En matière diplomatique, le clivage gauche-droite a-t-il encore un sens ?
Pas depuis longtemps. Il y a plutôt d’un côté un camp « gaullo-mitterrandiste » et de l’autre un camp naguère qualifié d’« atlantiste », et qu’aujourd’hui on dirait plutôt « occidentaliste ». Pour les gaullo-mitterrandiens, la France et ses alliés ne se confondent pas avec l’Occident.
Vous-même êtes plutôt gaullo-mitterrandien ?
Oui, je crois que la France n’est grande que si elle représente autre chose qu’elle-même.
Quelle ligne prévaut actuellement ?
Depuis la fin de l’ère Chirac, c’est la ligne occidentaliste. Après son refus de la guerre en Irak, en 2003, Jacques Chirac lui-même a pris peur et a opéré un virage sur l’aile. Sarkozy a confirmé la tendance et Hollande a, comme d’habitude, tenté une synthèse. Mais il n’a pas tenu parole concernant la reconnaissance de l’État palestinien, bien que ses deux ministres des Affaires étrangères, Jean-Marc Ayrault puis Laurent Fabius, y aient été favorables.
Le ministère de la Défense et Jean-Yves Le Drian ont occupé le devant de la scène diplomatique pendant tout le mandat qui s’achève…
C’est indiscutable s’agissant de l’Afrique, en raison des opérations militaires déclenchées en Centrafrique et au Mali. Pour mener à bien ces opérations, la France a été amenée à ne point trop se soucier de la respectabilité de ses alliés africains.
La réintégration au sein de l’Otan a elle aussi contribué à donner une coloration très particulière au mandat de Hollande et à renforcer le rôle du ministère de la Défense.

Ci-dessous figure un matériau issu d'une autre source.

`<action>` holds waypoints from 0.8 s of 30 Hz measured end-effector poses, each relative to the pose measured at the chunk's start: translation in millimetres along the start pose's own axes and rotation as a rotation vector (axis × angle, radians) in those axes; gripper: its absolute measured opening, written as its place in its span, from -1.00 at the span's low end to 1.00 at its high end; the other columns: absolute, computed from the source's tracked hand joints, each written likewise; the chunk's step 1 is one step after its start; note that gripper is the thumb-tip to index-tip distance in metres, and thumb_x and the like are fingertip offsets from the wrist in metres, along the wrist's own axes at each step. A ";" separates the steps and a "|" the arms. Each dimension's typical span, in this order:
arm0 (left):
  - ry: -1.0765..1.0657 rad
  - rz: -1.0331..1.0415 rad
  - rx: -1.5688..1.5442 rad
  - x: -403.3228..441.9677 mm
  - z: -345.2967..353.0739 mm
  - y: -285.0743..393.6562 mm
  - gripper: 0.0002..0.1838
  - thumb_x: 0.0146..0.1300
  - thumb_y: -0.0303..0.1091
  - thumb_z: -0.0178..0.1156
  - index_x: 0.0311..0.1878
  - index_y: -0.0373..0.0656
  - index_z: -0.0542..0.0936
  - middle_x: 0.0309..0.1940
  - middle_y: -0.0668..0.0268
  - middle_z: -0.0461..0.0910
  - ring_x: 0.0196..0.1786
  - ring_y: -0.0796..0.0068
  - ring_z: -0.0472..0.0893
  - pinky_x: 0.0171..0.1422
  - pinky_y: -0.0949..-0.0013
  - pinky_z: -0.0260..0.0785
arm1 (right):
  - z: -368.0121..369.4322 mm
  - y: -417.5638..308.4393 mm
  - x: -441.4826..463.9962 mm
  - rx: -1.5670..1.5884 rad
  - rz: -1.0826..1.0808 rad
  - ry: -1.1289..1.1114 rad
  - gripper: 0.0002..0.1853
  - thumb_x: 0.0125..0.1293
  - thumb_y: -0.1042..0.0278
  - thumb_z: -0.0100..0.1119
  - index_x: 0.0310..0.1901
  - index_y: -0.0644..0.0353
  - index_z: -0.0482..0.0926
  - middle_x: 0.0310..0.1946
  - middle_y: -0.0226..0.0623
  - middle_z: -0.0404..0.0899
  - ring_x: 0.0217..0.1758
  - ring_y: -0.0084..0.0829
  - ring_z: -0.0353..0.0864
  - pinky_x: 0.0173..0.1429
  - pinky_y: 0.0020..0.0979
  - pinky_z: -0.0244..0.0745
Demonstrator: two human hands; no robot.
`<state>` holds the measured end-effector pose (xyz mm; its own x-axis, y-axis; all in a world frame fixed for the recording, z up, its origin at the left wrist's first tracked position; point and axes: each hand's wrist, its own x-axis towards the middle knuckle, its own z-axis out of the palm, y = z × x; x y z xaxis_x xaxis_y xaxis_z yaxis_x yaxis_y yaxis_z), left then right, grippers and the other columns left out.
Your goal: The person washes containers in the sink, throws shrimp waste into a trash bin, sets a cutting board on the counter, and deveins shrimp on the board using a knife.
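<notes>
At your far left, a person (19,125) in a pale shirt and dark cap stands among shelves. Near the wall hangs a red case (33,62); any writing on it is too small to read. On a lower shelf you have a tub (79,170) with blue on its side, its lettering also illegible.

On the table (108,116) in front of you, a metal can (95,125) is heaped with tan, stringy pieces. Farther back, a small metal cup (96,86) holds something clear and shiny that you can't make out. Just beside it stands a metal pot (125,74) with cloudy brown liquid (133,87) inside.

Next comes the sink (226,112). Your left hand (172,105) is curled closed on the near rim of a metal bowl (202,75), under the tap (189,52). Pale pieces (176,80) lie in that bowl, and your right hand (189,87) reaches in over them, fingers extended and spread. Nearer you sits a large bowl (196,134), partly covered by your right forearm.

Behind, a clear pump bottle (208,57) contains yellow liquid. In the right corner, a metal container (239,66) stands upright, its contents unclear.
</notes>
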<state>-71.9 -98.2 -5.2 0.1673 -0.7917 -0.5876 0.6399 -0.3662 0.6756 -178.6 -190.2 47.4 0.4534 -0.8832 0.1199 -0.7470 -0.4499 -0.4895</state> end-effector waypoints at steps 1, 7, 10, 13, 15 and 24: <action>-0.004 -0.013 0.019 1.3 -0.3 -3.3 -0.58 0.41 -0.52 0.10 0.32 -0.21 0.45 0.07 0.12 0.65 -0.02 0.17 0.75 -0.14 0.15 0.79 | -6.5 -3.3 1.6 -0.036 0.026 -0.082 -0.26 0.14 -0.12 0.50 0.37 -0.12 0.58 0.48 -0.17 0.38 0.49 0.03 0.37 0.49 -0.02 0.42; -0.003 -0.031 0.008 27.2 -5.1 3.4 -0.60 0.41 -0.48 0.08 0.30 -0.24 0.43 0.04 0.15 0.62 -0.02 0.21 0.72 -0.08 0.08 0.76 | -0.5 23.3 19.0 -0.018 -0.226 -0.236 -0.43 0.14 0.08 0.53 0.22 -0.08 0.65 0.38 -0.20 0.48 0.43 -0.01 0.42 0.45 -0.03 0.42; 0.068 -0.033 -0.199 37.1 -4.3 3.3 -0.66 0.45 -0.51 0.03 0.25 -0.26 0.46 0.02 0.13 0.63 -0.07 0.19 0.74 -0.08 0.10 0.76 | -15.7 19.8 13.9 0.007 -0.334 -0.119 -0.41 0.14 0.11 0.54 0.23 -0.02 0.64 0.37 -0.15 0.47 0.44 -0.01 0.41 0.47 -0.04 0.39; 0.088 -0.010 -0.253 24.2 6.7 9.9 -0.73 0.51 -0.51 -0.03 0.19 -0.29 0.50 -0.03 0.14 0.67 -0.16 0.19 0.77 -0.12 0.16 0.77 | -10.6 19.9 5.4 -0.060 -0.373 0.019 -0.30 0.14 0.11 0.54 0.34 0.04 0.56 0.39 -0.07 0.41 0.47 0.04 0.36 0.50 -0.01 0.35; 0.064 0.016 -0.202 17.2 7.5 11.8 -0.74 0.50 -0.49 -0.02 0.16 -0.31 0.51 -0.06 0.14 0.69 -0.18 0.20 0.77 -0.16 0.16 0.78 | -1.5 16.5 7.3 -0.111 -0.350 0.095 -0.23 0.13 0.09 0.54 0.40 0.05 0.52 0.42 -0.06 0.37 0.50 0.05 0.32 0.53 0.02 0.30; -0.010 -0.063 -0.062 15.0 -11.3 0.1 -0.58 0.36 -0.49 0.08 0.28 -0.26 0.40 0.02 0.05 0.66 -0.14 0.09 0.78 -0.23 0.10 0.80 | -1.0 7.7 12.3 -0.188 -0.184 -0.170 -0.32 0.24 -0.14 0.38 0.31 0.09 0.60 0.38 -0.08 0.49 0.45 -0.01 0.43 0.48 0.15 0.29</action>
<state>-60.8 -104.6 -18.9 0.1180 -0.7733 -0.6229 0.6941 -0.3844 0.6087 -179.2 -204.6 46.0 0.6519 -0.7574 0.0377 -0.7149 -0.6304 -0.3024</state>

Vous portez un regard critique sur cette réintégration…
Je ne dis pas qu’il faille sortir de l’Otan, mais fallait-il accepter les programmes de défense antimissiles, qui ont provoqué une inutile et coûteuse course aux armements et suscité des tensions avec la Russie ? Celles-ci influent aujourd’hui négativement sur les discussions qu’il faudrait avoir à propos de la Syrie, par exemple.
Impossible de sortir de la crise syrienne sans dialoguer avec les Russes ?

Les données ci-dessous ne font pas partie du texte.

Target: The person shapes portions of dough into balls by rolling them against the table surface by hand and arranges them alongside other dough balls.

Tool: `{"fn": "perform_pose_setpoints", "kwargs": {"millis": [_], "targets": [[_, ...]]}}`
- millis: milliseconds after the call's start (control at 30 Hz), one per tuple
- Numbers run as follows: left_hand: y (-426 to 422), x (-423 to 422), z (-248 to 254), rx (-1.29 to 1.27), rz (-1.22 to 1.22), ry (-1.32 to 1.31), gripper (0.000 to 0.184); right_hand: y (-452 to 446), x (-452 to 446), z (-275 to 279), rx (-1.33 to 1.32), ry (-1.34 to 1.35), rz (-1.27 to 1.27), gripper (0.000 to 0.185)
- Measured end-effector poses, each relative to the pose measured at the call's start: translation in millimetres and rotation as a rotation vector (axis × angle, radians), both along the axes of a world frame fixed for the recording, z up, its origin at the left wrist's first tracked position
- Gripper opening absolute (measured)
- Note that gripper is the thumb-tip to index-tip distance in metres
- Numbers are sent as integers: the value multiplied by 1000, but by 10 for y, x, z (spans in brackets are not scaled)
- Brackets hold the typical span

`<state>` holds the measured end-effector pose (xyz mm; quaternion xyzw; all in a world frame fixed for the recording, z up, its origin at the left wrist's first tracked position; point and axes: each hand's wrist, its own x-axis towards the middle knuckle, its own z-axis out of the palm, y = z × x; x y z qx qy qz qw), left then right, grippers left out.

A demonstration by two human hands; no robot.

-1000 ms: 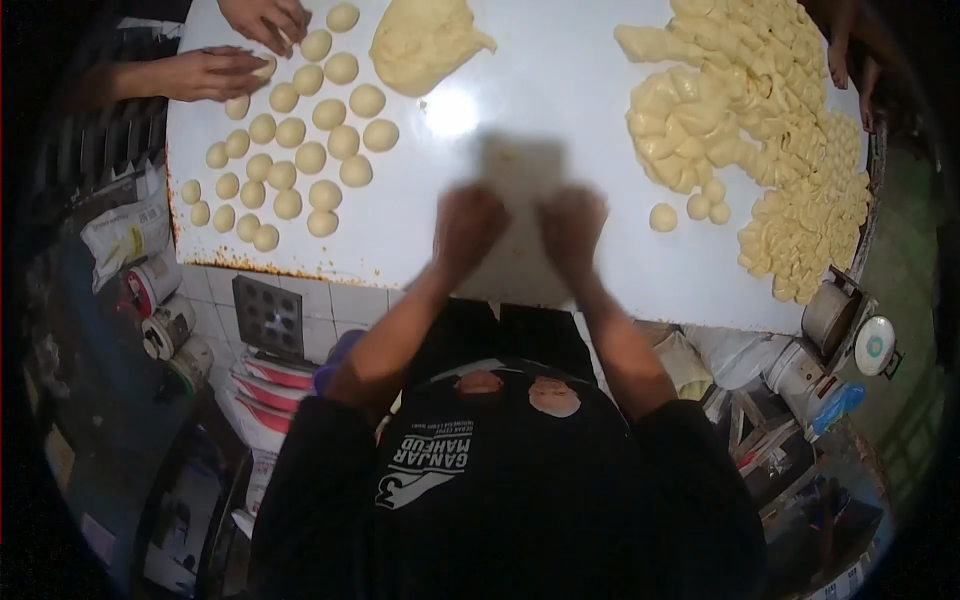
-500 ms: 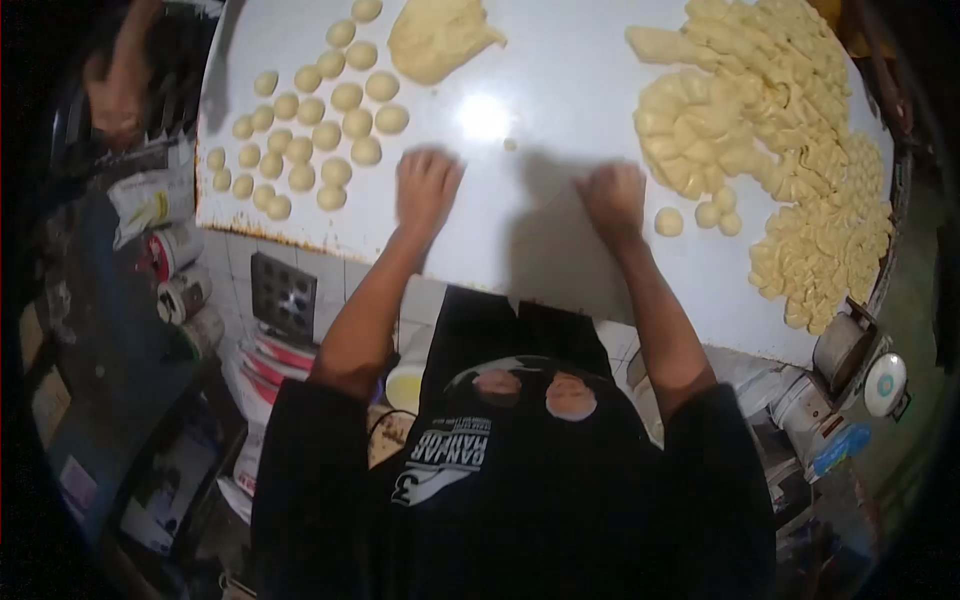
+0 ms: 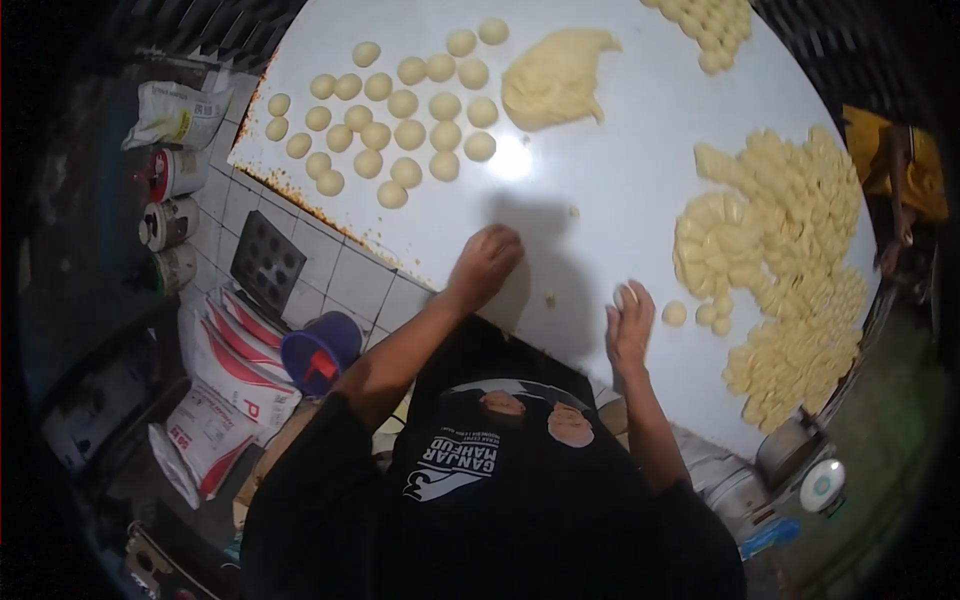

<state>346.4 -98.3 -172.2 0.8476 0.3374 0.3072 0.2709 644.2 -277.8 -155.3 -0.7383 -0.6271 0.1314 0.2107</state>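
Note:
My left hand [image 3: 487, 266] is over the white table [image 3: 640, 170] near its front edge, fingers curled together; what they hold, if anything, is hidden. Farther right, my right hand [image 3: 630, 325] has its fingers curved round a small pale dough ball [image 3: 626, 296]. Just right of it sits a loose dough ball [image 3: 674, 314], with several smaller ones clustered beside that. Two small dough scraps [image 3: 549, 299] lie between and beyond my hands. A large dough lump [image 3: 555, 80] rests at the table's far side, and several round dough balls [image 3: 409, 134] are spread to its left.
A big mass of shaped dough pieces [image 3: 800, 220] covers the table's right side, with more dough balls [image 3: 710, 30] at the far right. Below the left edge are a dark moulded pan [image 3: 268, 260], a purple bucket [image 3: 320, 350] and sacks [image 3: 215, 400]. Another person's arm [image 3: 898, 200] shows at right.
The view has swung, shifting the table contents. My right hand has gone from a fist to curving round a small dough ball. The other person's hands at the left are out of view.

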Motion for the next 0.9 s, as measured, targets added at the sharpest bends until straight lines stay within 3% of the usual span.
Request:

Il aurait fallu les inclure, dès le départ, dans le traitement du dossier. On sait qu’ils s’étaient sentis floués par les opérations franco-britanniques en Libye. Le renversement de Mouammar Kadhafi s’était vite substitué à l’objectif initial, qui était de protéger Benghazi, ce qui a beaucoup énervé les Russes et nous a privés de partenaires quand la Syrie a basculé dans la guerre.

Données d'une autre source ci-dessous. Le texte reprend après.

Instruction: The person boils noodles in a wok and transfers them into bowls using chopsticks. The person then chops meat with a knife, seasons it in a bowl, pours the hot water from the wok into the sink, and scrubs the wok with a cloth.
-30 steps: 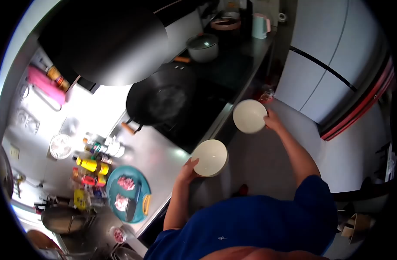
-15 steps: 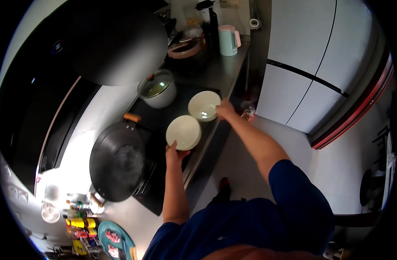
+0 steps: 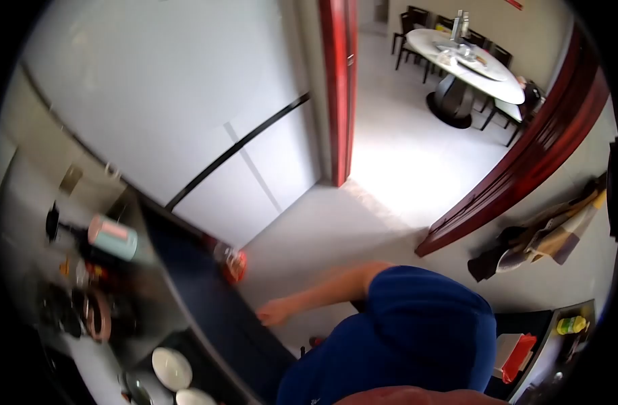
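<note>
My right hand (image 3: 275, 312) is in the air beside the dark cabinet front (image 3: 235, 304), away from the bowls. No object shows in it, and motion blur smears its fingers. My left hand is out of view. On the dark cooktop at the lower left sits a cream bowl (image 3: 171, 368). A second cream bowl (image 3: 194, 397) is beside it, cut off by the bottom edge of the view. The lidded pot (image 3: 135, 389) shows in part to their left.
A mint and pink kettle (image 3: 113, 237) and a brown-rimmed appliance (image 3: 96, 315) stand on the counter. Bagged items (image 3: 233, 263) lie on the floor by the white refrigerator (image 3: 187, 101). Past the red door frame (image 3: 337, 94) stands a dining table (image 3: 504, 88) with chairs.
The view has swung right, toward the refrigerator and doorway. My right hand has let go of its bowl and moved away. My left hand has left the view.
</note>
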`<state>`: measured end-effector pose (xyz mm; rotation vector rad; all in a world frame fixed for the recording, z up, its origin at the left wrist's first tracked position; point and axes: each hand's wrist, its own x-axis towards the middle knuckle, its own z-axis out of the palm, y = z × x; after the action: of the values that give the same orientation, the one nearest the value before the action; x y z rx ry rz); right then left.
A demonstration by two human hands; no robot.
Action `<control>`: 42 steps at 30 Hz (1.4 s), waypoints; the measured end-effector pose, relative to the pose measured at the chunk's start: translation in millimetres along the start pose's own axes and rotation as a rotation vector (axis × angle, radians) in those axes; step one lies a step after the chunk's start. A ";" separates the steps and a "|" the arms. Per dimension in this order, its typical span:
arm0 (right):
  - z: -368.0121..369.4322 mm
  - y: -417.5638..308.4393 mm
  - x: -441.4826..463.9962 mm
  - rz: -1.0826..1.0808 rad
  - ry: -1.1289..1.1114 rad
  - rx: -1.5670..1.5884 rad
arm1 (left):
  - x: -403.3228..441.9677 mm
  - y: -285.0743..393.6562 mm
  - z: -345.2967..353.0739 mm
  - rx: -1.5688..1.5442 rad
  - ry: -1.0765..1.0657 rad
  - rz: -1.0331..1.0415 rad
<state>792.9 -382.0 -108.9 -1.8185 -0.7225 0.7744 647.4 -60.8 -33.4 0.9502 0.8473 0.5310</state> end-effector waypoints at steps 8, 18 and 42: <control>-182.8 161.0 -263.6 0.682 0.335 0.240 | -142.8 -164.1 305.0 0.374 -0.519 -0.281; -502.1 302.9 -502.5 0.965 1.071 0.411 | -266.0 -353.5 550.0 0.685 -0.966 -0.544; -971.4 446.0 -1040.5 1.292 2.267 0.168 | -506.3 -536.2 840.3 1.179 -0.843 -0.508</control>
<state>961.4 -1862.5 -38.5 -1.5460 1.9244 -0.7808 1062.6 -1098.9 -41.4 1.7463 0.5217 -0.9003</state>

D’autre part, beaucoup de gens ont cru, en France notamment, que Bachar al-Assad allait être rapidement très affaibli – ce qui ne s’est pas produit. Ce qui m’inquiète aujourd’hui, c’est bien sûr ce bombardement américain contre une base aérienne syrienne, probablement décidé à des fins médiatiques et de politique intérieure. Il ne fait que resserrer les liens entre Damas et Moscou et éloigne toute perspective de règlement politique.
La France doit-elle reconnaître les crimes commis pendant la guerre d’Algérie ?
Il est temps de refermer les vieilles blessures. Plutôt que de s’égarer dans des déclarations unilatérales et souvent intempestives, mieux vaudrait engager un travail conjoint des historiens des deux pays. La France l’a fait avec l’Allemagne après la Seconde Guerre mondiale, ce qui a eu des conséquences jusque sur les programmes scolaires.
La Turquie a-t-elle sa place en Europe ?
Plus aujourd’hui. Le problème, ce n’est pas la Turquie elle-même, encore moins, bien sûr, le fait qu’elle soit un pays musulman, ce sont les orientations prises par le gouvernement de Recep Tayyip Erdogan. Elles sont en effet très loin de satisfaire aux conditions d’adhésion à l’UE définies par les fameux « critères de Copenhague », qu’il s’agisse de l’indépendance de la justice ou de son adéquation à la législation européenne.
Comprenez-vous les critiques suscitées en Afrique par la Cour pénale internationale (CPI) ?
La CPI est un progrès, mais je comprends ceux qui s’en méfient. Elle leur apparaît comme un outil « à géométrie variable », qui ne punit que les faibles. Il faut avoir le courage de demander que les ressortissants de grandes nations soient déférés devant elle – je pense par exemple à George W. Bush –, faute de quoi sa légitimité continuera d’être contestée.